Intorno relitti umani sono stati raccolti in piccola quantità. Forse molti morti sono ancora nello scafo. 
Quattro morti sono stati raccolti nell’ospedale di Orbetello, dove ci sono due feriti: il Somma che va riprendendosi rapidamente, in preda a choc nervoso, e ferito nelle parti posteriori in seguito alle lacerazioni prodotte dai rottami di macchina, ed un ferito civile che passava in camion sulla strada e che è stato sbalzato fuori dal veicolo per la violenza dello spostamento d’aria. Non vi sono altri feriti. 
Due case sono state colpite, delle quali una è veramente danneggiata; un enorme pezzo di lamiera ha perforato il tetto e si è fermato al piano superiore della casa…. Per fortuna è una casa restaurata per la villeggiatura…L’assenza della famiglia dei pigionanti ha evitato altre vittime…. 
Il lavoro di sbarco delle munizioni procedeva sempre lentamente, con grande accuratezza. Non più di 80 tonnellate per volta erano trasportati attraverso grandi telai giapponesi per poter calare senza scossoni le munizioni in due pontoni. 
Un pontone della “Montecatini” è stato travolto dall’esplosione ed il marinaio che si trovava a bordo è scomparso.
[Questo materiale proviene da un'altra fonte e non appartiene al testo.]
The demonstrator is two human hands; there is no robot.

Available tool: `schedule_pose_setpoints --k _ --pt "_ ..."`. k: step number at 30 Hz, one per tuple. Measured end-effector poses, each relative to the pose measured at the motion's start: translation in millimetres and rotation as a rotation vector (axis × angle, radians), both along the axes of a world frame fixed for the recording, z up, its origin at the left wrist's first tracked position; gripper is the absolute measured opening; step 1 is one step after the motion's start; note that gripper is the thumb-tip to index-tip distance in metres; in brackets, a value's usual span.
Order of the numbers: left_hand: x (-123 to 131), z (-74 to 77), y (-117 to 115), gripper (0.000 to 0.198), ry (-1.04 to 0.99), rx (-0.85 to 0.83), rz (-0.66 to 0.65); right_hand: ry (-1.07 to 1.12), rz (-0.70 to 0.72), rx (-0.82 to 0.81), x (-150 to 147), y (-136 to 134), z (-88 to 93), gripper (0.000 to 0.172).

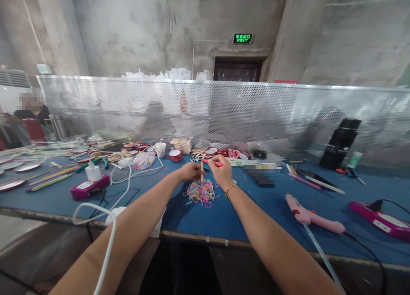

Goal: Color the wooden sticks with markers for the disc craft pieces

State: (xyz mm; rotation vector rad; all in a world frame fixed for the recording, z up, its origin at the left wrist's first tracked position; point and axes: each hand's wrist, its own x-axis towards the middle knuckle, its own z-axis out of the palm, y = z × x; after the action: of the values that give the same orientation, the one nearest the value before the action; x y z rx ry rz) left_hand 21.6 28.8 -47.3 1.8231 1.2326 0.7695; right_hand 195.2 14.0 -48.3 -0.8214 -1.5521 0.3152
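Observation:
My left hand (191, 171) is closed, pinching a thin flat wooden stick (202, 173) that stands upright above the table. Closed around a slim red-pink pen-like tool (218, 164), my right hand (223, 173) points its tip leftward at the upper part of the stick. Whether the tip touches the wood is too small to tell. Just below both hands lies a loose heap of small multicoloured loops (202, 193), possibly rubber bands. A bracelet (229, 190) circles my right wrist.
A pink glue gun (315, 218) and a purple power box (381, 220) lie right. Left are another purple box (89, 187) and a white cable (128, 179) crossing near my forearm. A paper cup (160, 149), red-rimmed discs (175, 155) and a perforated metal screen (198, 111) stand behind.

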Motion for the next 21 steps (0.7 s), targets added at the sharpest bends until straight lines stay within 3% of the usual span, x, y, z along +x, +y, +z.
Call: schedule_pose_setpoints --k 12,21 --pt "-1.2 -5.4 3.8 0.034 -0.026 -0.043 0.039 -0.007 0.004 0.006 -0.5 0.5 -0.1 0.018" --pt "0.0 -0.5 -1.1 0.034 -0.016 -0.059 0.057 0.024 0.009 -0.009 -0.1 1.6 -1.6 0.018"
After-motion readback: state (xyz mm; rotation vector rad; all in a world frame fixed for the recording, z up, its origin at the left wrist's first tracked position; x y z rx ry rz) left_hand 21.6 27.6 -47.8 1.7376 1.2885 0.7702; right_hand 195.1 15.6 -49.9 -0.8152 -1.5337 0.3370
L’altro pontone non ha avuto a bordo alcun morto o ferito perchè si trovava ad una certa distanza dal punto della sciagura.

Lettera scritta da Franco Lagomarsini ricordando il padre, imbarcato sul Panigaglia
Sono il figlio di una vittima di quella tragedia, mio padre era un fochista civile, Lagomarsini Pasquale. Allora avevo sei mesi. Al riconoscimento delle poche salme, si recò un cognato di mia madre, ma non riuscì ad individuare la salma di mio padre. La mia famiglia composta da due sorelle e una madre speciale dovettero in qualche modo sopravvivere pensando anche a me. Nella disgrazia, ebbi la fortuna di una famiglia con nonni zie e zii sempre uniti. Di mio padre, mi è sempre mancata la figura e il suo affetto.
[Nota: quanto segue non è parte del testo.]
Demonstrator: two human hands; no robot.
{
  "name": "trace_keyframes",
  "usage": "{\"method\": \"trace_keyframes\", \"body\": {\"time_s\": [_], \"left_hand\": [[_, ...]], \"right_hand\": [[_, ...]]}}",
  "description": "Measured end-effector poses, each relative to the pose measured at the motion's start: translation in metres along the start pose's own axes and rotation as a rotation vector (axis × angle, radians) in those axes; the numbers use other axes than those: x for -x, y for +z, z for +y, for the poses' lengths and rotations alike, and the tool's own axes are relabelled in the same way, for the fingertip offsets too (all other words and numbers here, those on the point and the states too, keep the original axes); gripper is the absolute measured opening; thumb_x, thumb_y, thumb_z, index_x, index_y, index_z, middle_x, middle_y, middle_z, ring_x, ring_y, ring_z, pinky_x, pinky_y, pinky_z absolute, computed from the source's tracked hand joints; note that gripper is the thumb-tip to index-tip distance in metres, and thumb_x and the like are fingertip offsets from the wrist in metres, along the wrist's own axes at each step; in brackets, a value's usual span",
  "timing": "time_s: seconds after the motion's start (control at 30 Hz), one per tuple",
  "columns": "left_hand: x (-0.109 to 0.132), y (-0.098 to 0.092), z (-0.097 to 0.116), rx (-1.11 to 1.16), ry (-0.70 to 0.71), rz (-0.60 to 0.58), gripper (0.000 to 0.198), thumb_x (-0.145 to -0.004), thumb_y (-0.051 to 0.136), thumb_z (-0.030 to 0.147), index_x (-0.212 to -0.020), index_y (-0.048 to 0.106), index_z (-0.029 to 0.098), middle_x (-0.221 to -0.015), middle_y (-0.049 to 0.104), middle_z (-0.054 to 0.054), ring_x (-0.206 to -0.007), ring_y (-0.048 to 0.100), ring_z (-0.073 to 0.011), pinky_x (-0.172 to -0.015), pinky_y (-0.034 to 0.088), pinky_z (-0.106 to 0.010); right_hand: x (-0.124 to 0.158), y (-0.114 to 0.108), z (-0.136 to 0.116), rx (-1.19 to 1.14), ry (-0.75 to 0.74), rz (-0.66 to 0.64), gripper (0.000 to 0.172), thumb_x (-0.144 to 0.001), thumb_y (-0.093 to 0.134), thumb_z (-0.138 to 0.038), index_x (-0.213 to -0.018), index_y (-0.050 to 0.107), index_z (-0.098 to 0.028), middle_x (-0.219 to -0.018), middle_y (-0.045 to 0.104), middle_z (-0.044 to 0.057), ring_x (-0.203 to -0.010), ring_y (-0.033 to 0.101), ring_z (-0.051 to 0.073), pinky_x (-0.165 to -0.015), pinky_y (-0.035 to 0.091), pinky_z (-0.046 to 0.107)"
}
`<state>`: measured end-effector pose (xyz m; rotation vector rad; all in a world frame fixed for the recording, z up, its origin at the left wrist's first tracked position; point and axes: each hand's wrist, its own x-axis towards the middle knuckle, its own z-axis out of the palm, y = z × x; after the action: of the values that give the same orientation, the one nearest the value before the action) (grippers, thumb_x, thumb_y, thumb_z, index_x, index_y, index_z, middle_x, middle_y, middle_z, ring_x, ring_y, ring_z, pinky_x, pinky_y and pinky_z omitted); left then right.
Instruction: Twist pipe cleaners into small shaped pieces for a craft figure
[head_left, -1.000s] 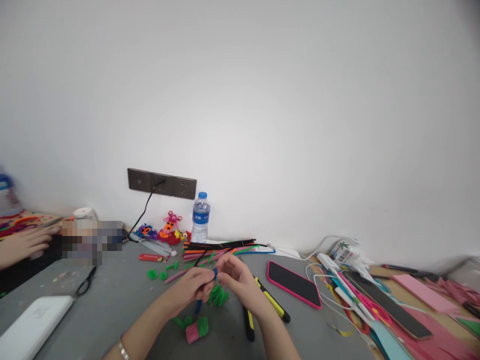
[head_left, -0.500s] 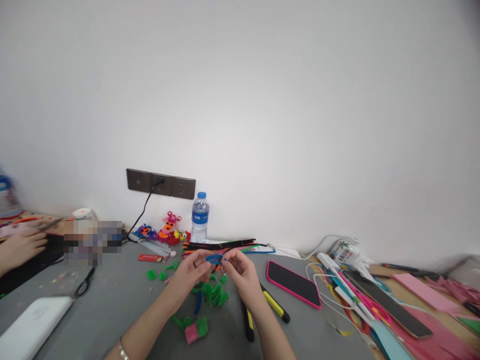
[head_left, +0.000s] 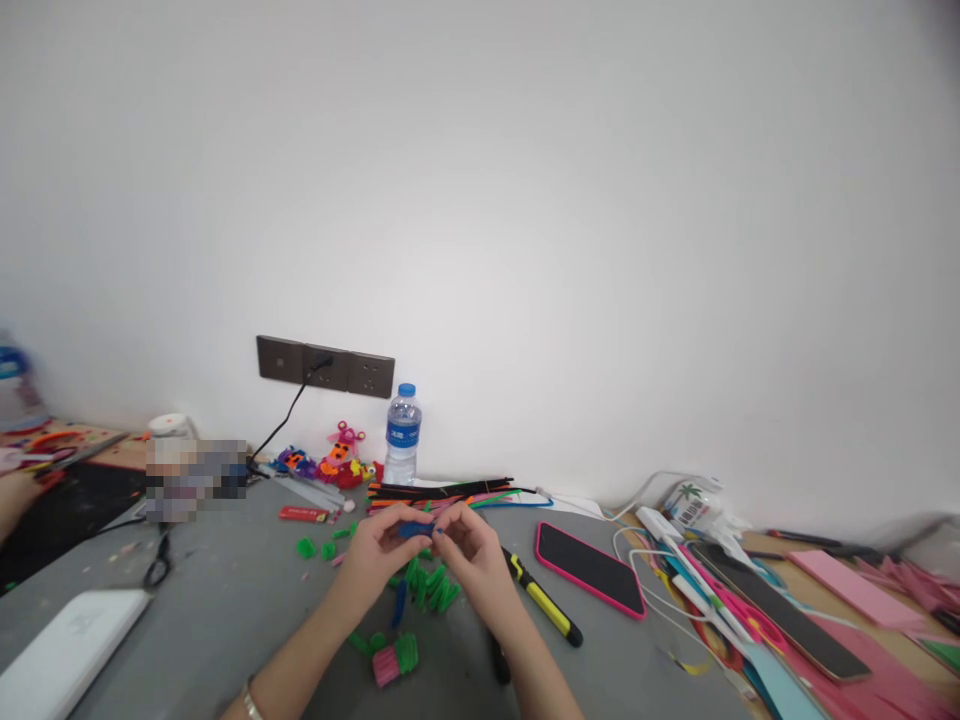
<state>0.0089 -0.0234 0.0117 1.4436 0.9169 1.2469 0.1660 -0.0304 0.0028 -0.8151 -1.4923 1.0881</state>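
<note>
My left hand (head_left: 373,550) is closed on a short coil of blue pipe cleaner (head_left: 415,530), held just above the grey table. Close beside it, my right hand (head_left: 474,555) pinches the coil's other end, fingertips nearly meeting those of the left. Beneath the hands lie several folded green pipe cleaner pieces (head_left: 433,590) and a loose blue piece (head_left: 399,604). Nearer to me rests a pink-and-green bundle (head_left: 391,661). A tool with a yellow-and-black handle (head_left: 553,610) is partly covered by my right forearm.
Pipe cleaners (head_left: 442,492) lie in a bundle behind my hands, by a water bottle (head_left: 403,435). To the right are a pink-edged phone (head_left: 590,568), white cables and coloured sheets (head_left: 855,590). A white power bank (head_left: 75,650) sits left; another person's hand (head_left: 19,500) is beyond.
The blue pipe cleaner, earlier a visible loop between both hands, now sits lower and more compact in my fingers. At far left, the other person's hand has drawn back, with scissors now visible.
</note>
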Motion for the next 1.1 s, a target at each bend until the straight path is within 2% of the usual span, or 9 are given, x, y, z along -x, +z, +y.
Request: {"method": "trace_keyframes", "body": {"time_s": [0.33,0.57,0.77,0.93,1.1], "left_hand": [[0.000,0.000,0.001,-0.095,0.033,0.036,0.015,-0.065,0.072,0.029,-0.074,0.075,0.018,-0.078,0.072,-0.006,-0.077,0.063,-0.0226,-0.069,0.052,-0.030],[0.000,-0.001,-0.002,-0.090,0.043,0.046,0.013,-0.066,0.071,0.028,-0.075,0.075,0.019,-0.077,0.072,-0.006,-0.076,0.064,-0.0226,-0.068,0.052,-0.030],[-0.001,-0.001,0.000,-0.034,0.022,0.010,0.013,-0.066,0.071,0.029,-0.073,0.074,0.018,-0.075,0.072,-0.006,-0.074,0.064,-0.0221,-0.069,0.052,-0.030],[0.000,-0.002,0.002,0.000,-0.016,-0.003,0.013,-0.066,0.072,0.028,-0.073,0.073,0.017,-0.075,0.071,-0.005,-0.073,0.063,-0.0203,-0.068,0.050,-0.028],[0.001,0.003,-0.008,0.155,-0.096,0.087,0.025,-0.065,0.077,0.030,-0.086,0.071,0.018,-0.074,0.067,-0.001,-0.067,0.058,-0.0141,-0.061,0.046,-0.021]], "right_hand": [[0.003,0.001,-0.007,0.009,-0.018,0.003,0.025,-0.087,0.056,-0.043,-0.078,0.050,-0.021,-0.068,0.047,-0.003,-0.062,0.047,0.013,-0.059,0.040,0.025],[0.000,0.001,-0.003,-0.099,0.060,0.008,0.032,-0.079,0.063,-0.050,-0.076,0.051,-0.021,-0.068,0.053,-0.002,-0.059,0.053,0.014,-0.059,0.044,0.027],[-0.001,0.001,-0.006,-0.158,0.132,-0.019,0.033,-0.076,0.067,-0.050,-0.075,0.053,-0.020,-0.063,0.055,-0.002,-0.057,0.053,0.014,-0.059,0.044,0.027],[0.000,0.000,-0.007,-0.050,0.103,-0.037,0.031,-0.082,0.061,-0.049,-0.076,0.054,-0.019,-0.061,0.050,-0.003,-0.055,0.047,0.012,-0.054,0.038,0.024],[0.001,0.003,-0.002,-0.013,0.040,0.004,0.030,-0.086,0.056,-0.046,-0.073,0.049,-0.020,-0.061,0.043,-0.005,-0.053,0.041,0.011,-0.051,0.034,0.022]]}}
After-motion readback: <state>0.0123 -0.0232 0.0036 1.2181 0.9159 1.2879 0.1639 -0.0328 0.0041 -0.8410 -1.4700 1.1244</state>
Quando a 50 anni dal disastro, mi sono recato a visitare quel posto, gli unici ricordi furono una catena con un’ancora e più avanti, nel cimitero di Santo Stefano, una piccola tomba.
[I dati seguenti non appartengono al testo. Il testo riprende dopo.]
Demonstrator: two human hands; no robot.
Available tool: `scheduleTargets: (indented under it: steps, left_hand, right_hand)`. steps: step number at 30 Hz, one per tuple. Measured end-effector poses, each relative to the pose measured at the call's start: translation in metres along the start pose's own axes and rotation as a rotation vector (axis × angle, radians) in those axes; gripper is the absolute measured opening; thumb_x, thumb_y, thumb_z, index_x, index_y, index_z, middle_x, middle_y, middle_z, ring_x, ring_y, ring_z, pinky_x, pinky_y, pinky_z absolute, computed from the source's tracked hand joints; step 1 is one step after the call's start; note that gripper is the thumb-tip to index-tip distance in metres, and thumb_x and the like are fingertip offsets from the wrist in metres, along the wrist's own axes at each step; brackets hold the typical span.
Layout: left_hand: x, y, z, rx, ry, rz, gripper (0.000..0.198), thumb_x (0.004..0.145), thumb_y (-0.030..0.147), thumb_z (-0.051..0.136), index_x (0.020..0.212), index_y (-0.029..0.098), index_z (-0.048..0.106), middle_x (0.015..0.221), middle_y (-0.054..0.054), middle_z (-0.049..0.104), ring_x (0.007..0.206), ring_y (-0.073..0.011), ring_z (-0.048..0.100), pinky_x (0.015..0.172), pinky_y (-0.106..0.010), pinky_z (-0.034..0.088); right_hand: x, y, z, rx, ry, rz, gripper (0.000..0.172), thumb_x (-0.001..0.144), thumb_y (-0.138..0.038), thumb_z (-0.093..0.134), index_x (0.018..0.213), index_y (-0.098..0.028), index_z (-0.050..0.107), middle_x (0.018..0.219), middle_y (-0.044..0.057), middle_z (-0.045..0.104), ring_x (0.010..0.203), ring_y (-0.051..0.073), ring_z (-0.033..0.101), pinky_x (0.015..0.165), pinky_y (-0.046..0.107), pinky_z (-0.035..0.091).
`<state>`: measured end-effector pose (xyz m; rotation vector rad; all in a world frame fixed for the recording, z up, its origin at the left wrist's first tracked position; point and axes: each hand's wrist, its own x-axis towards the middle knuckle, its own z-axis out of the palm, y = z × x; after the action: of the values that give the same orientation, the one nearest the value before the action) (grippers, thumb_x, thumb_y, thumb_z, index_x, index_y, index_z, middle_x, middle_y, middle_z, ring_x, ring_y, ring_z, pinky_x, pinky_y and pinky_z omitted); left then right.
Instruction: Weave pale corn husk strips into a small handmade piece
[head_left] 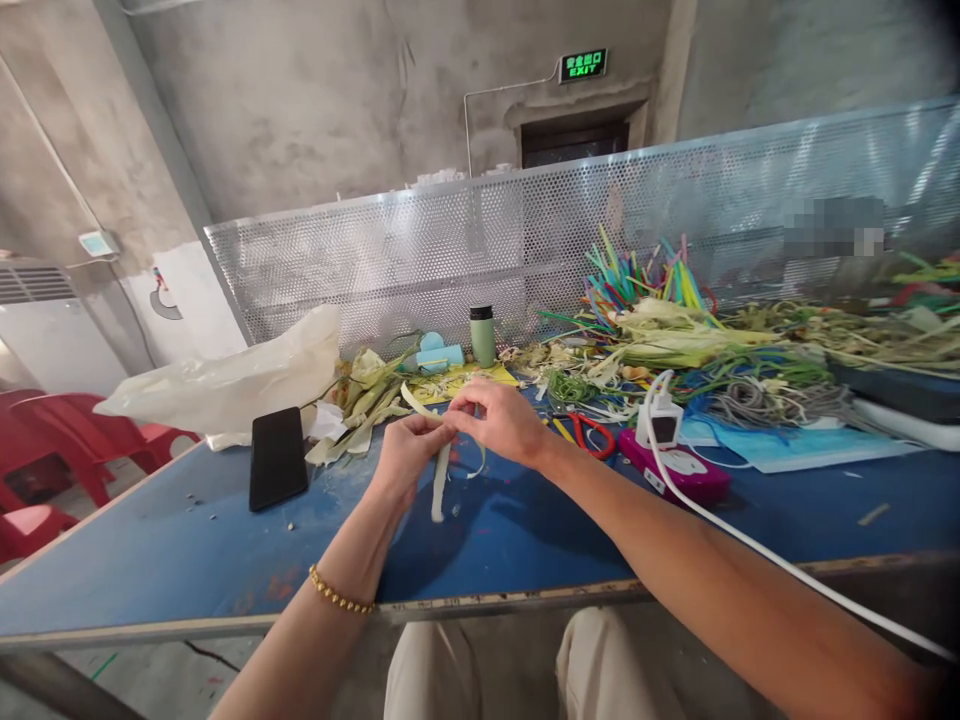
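- The left hand (405, 455), with a gold bead bracelet (339, 597) on its wrist, is closed in a pinch on the upper part of a pale husk strip (440, 482).
- The right hand (499, 420) meets it from the other side. Its fingertips are closed narrow on the same strip, just beside the left fingers.
- The strip is held above the blue table (187, 550). Its long end hangs straight down below the hands, and a thinner curl loops off to the right.
- A black phone (277, 458) lies flat to the left of the hands, near a crumpled plastic bag (240, 375).
- A heap of loose husks (367, 400) sits beyond the left hand, with a green tumbler (482, 335) standing upright behind it.
- Red-handled scissors (592, 432) lie just right of the right wrist.
- A white charger (661, 418) rests on a magenta box (686, 475), and its white cable (750, 545) runs off towards the lower right.
- A pile of coloured strips (645, 280) and more husks lie against the perforated metal screen (450, 250).
- Red chairs (52, 450) stand to the left of the table.
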<state>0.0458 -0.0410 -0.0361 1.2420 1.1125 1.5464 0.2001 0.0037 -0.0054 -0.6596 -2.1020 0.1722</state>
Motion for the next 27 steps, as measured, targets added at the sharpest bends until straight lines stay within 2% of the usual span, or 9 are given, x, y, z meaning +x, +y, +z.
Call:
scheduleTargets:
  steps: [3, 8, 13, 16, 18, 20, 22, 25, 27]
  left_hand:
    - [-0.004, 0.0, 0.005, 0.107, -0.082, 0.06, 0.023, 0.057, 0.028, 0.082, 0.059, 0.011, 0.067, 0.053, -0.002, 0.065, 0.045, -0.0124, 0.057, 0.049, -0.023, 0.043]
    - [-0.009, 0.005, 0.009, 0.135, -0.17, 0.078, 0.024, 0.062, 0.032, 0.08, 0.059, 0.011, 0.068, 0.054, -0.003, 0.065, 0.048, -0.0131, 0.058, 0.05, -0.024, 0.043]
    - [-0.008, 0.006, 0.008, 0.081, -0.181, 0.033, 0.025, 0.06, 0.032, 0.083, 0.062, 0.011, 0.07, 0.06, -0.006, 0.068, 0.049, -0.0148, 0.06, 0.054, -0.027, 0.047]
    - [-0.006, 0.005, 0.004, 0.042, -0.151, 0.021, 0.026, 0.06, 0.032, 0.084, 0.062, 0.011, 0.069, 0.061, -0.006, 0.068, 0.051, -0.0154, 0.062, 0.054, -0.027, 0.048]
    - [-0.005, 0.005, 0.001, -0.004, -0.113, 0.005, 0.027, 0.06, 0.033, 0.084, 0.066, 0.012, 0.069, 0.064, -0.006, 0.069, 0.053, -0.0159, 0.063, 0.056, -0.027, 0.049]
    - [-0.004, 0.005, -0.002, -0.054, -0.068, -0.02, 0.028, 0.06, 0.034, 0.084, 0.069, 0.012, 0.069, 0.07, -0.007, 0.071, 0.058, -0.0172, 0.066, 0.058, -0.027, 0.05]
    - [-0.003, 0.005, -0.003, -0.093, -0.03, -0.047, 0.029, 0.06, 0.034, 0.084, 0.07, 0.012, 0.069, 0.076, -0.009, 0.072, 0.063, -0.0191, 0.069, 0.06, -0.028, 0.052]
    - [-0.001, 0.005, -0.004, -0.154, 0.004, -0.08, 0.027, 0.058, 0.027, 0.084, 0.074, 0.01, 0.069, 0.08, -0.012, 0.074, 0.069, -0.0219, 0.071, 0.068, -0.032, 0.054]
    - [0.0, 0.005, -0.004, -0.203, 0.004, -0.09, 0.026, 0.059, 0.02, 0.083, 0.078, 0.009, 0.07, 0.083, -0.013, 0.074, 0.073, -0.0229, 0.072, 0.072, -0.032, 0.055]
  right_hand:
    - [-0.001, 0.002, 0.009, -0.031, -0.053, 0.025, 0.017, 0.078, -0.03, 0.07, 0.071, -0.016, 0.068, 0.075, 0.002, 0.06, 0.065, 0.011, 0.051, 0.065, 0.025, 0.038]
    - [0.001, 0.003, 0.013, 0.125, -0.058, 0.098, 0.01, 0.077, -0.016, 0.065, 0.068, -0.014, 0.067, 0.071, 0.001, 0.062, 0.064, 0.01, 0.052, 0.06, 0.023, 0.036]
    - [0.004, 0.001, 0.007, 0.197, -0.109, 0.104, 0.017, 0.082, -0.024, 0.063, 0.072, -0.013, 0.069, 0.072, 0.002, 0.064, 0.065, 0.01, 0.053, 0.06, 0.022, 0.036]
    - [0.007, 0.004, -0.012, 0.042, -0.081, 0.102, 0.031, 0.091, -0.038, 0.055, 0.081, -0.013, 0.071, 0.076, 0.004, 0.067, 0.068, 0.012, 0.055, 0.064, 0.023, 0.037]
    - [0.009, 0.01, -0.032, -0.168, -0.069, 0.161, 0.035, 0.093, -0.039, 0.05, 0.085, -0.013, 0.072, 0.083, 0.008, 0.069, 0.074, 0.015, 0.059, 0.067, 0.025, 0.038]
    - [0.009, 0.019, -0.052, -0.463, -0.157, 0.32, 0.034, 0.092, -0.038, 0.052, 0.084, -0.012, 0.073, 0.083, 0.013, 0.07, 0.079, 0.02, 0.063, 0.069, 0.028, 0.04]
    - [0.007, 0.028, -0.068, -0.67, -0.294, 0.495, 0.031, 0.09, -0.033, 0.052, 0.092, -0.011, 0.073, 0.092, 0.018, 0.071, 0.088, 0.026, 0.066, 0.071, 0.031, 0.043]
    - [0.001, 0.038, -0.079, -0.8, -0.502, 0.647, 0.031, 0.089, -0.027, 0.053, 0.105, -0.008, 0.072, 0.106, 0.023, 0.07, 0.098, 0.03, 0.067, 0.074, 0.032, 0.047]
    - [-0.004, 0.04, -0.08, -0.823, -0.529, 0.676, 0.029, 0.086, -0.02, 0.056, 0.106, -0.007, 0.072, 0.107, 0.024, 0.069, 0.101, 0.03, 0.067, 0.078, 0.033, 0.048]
Ho girato quanto ho potuto per trovare delle testimonianze per capirne un po di più di quell’incidente.
Mi avevano raccontato che solo il comandante si era salvato, e che dalla nave rovesciata avevano sentito dei colpi, ma i soccorsi non erano riusciti a salvare nessuno. Nell’atto di morte presso l’anagrafe del comune, c’è solo la dichiarazione del comandante, sulla presenza a bordo di mio padre al momento dell’esplosione. Il tempo passa ma a 68 anni ci penso sempre e la gola si chiude e le lacrime in segreto scendono ancora. Quanto vorrei sapere se ha sofferto. Sono e sono sempre stato orgoglioso di lui, nel mio paese lo conoscevano come uomo tutto fare, e me lo hanno sempre descritto in maniera impeccabile sia per la volontà sia per la dedizione alla famiglia. Mi chiedo da sempre, se il comune o chi per esso, non ritenga doveroso porre una targa, qualcosa di significativo, magari con tutti i nomi. Mi piacerebbe che anche quello di mio padre fosse scritto lì da qualche parte. Mi sembra che solo quell’ancora non ricordi più a nessuno la disgrazia. I giovani chissà a cosa la collegano.” Franco


Un marinaio tra i tanti che il 1° luglio del 1947 persero la vita nell’esplosione del Panigaglia
Mastrolorenzo Marcellino 28 anni
Scrive Daniela
«... il giorno prima della tragedia ha scritto a mia nonna dicendo che il giorno successivo avrebbero scaricato le munizioni. Le chiedeva di salutare da parte sua il nipotino, a cui aveva comprato un vestito con cappellino e le diceva che qualche giorno prima era andato a ballare in paese dove aveva visto delle bellissime ragazze »

La fotografia è stata inviata da Daniela Mastrolorenzo in ricordo del fratello di suo nonno.